Boris lui cracha au visage. La tireuse donna un coup de tête à Boris et le plaqua au sol avec violence. Aïssa afficha un air enjoué et effaça la substance répugnante de son visage.

— Il faut que la nouvelle s'ébruite, qu'on sache que je t'ai fait la peau, prononça-t-elle en douceur.

— Tu bluffes !

— Les gars, fouillez tout le bâtiment et ramenez-moi mon argent, dicta Aïssa. Satsuki, je veux des témoins et que la nouvelle s'étende. Je veux qu'ils sachent tous que la reine de Séoul se nommera Aïssa ! Descends ceux qui ne servent à rien. Moi, je m'occupe de Boris.

— Entendu ! s'exclama Satsuki.

— On peut trouver un accord ! perdit la tête, Boris. Tu ne peux pas me descendre comme ça, Giulia aurait accordé un délai supplémentaire.

Les dix hommes d'Aïssa gardaient un œil sur la scène. Ils désiraient voir comment leur nouvelle patronne allait réagir.

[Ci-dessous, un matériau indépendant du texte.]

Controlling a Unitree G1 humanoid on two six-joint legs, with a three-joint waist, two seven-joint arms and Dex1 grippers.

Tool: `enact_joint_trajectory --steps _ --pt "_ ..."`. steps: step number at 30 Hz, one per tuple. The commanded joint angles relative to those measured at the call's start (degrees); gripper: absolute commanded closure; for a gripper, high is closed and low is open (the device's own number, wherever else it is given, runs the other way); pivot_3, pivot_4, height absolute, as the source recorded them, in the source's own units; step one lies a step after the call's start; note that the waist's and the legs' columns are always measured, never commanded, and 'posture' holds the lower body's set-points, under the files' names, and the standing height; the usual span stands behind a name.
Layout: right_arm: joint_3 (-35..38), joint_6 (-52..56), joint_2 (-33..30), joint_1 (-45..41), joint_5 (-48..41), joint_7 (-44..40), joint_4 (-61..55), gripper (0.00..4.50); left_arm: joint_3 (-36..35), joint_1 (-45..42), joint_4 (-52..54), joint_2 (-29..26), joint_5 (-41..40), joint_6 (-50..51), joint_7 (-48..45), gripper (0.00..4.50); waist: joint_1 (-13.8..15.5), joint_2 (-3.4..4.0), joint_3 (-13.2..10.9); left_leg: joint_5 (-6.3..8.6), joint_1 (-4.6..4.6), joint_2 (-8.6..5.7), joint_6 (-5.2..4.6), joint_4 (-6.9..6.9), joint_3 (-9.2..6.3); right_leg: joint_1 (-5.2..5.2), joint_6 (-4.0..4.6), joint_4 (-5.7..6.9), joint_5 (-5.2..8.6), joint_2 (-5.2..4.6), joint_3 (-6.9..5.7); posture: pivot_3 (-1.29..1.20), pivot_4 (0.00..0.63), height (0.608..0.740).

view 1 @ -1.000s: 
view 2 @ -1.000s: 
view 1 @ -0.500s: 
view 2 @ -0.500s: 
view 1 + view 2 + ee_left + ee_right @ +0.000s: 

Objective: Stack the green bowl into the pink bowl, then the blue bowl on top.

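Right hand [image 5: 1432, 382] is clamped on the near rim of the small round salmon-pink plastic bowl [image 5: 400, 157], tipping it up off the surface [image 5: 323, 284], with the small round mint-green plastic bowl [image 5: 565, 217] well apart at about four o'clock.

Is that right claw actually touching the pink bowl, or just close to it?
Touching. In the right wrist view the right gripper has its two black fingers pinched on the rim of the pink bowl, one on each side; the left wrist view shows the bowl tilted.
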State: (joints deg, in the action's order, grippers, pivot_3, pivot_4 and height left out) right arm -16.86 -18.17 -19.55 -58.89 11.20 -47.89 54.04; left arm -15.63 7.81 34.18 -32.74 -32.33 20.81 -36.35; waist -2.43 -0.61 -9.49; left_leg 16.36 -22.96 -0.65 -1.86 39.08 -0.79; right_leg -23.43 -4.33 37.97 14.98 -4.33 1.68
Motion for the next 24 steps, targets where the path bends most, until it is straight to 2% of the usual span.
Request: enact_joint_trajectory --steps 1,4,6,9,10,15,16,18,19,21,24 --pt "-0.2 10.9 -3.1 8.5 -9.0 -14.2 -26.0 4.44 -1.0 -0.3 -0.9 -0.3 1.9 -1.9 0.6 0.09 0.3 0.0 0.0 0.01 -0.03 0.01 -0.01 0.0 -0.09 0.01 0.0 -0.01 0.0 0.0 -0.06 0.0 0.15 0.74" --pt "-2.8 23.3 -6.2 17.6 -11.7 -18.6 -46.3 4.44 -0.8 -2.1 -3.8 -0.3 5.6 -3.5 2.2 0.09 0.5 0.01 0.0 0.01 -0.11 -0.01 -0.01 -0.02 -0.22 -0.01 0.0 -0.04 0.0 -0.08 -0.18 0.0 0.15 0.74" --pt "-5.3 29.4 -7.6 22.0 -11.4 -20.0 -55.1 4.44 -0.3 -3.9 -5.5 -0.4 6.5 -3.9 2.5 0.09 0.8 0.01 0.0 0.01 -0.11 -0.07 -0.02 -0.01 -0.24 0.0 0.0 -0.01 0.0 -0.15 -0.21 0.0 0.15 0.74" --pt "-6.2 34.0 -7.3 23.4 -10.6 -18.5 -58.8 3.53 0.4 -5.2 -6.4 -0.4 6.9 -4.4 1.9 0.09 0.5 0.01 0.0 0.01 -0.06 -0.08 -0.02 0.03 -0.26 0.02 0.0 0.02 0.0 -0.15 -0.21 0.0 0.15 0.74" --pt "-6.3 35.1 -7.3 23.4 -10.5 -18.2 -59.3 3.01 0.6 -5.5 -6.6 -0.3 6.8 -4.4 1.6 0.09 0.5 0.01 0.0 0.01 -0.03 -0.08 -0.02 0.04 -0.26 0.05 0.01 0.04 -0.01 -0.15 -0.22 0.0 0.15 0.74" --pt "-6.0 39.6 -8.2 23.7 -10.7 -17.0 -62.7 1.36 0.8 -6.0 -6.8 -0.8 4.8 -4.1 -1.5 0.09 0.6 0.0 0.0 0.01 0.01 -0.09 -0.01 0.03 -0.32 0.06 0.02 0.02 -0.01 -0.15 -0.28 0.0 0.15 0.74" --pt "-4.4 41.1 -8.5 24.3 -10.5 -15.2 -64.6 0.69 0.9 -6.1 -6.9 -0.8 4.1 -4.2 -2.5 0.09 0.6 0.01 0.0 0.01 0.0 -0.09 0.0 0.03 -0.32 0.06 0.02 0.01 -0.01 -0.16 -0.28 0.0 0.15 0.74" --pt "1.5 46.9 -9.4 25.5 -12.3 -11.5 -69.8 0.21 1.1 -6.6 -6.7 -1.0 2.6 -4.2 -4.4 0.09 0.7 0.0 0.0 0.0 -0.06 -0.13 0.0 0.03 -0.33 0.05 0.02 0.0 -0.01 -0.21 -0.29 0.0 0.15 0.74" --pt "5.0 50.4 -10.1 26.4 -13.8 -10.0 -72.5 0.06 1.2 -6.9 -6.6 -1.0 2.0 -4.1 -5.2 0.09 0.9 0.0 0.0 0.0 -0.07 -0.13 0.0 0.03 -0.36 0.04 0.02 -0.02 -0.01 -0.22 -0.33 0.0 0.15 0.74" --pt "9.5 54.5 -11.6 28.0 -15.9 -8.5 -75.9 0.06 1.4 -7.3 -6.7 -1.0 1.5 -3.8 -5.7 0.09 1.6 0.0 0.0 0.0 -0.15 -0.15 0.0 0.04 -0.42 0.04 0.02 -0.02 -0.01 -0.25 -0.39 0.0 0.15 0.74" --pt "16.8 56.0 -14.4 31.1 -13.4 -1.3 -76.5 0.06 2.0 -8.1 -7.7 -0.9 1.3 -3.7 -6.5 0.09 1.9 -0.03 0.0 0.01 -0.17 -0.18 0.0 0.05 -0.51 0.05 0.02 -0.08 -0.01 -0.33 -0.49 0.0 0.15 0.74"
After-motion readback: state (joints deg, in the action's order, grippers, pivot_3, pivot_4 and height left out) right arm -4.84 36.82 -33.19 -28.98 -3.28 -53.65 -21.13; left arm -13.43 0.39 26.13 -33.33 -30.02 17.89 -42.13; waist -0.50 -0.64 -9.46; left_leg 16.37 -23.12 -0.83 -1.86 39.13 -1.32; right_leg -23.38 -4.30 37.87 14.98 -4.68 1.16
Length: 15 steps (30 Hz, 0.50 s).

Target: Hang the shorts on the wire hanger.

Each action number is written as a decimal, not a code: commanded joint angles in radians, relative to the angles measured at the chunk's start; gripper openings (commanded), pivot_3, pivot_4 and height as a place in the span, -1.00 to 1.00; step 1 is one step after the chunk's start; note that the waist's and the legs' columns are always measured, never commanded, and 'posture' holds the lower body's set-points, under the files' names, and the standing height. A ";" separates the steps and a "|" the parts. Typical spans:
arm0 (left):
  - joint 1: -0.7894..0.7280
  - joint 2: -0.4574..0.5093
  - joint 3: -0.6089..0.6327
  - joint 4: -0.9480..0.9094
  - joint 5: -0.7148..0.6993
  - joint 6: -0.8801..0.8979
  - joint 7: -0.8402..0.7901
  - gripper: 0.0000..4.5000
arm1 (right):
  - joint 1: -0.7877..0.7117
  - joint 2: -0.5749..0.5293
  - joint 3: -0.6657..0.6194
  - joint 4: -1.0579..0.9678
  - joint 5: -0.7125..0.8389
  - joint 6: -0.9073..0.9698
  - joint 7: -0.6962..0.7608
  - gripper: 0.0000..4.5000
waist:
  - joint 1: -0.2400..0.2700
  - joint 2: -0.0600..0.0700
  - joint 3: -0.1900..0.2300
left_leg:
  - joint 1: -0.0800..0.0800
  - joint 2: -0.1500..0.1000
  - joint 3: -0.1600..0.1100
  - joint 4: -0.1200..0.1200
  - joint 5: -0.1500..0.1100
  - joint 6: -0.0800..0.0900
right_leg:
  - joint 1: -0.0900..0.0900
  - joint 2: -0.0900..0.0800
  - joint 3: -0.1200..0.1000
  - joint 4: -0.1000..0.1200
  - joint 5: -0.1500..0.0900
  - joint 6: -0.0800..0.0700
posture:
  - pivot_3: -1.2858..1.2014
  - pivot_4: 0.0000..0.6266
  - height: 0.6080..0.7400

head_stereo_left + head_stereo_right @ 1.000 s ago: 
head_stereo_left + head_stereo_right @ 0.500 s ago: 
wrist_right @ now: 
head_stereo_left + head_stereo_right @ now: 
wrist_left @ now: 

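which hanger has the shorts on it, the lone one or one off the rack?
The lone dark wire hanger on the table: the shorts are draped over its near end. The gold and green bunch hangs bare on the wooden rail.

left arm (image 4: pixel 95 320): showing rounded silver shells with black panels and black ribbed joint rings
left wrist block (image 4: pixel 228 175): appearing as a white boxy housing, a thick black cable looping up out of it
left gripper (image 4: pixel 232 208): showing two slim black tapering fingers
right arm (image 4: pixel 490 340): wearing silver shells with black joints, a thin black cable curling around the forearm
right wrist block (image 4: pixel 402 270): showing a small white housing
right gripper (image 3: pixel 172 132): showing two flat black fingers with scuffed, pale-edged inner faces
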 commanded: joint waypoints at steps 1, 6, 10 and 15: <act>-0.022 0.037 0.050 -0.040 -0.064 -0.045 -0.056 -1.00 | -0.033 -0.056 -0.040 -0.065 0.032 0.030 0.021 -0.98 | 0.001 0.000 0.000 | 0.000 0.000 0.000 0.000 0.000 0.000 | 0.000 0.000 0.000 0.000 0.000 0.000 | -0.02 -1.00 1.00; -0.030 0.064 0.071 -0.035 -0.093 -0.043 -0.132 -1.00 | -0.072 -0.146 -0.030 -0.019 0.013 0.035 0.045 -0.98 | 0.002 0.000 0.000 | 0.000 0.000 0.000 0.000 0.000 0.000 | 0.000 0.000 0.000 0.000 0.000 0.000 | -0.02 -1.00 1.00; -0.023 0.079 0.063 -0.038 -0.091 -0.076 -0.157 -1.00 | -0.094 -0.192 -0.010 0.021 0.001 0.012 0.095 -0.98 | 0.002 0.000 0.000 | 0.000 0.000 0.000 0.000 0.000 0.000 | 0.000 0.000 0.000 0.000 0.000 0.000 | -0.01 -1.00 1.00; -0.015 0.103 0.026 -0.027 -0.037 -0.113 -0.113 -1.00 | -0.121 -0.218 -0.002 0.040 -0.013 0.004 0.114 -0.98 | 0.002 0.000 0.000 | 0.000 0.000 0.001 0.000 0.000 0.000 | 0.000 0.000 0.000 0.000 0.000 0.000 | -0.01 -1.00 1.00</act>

— Boris, stoppa Aïssa, tu avais le temps nécessaire et j'en suis sûre, tu avais suffisamment d'argent pour recouvrir ta dette mais tu as préféré jouer au petit crevard ! Il faut que tu saches une chose mon petit Boris, je ne suis pas Giulia, je suis Aïssa et j'écrase les cafards sur le champ ! Tu te torches avec des billets pendant que les petits ramassent des pièces médiocres. Tu es fou !

Aïssa fit semblant de tourner le dos à ses associés et à sa victime. Elle sortit son arme furtivement et appuya sur la détente. Le revolver siffla et logea une balle dans la tête de Boris. Ce dernier tomba net, le visage ensanglanté. Aïssa reçut quelques gouttes de sang et s'essuya les joues.

— Je m'occupe des corps, assura Satsuki qui regardait Aïssa s'éloigner.

Celle-ci rejoignit la sortie et regagna la voiture dans laquelle le chauffeur l'attendait.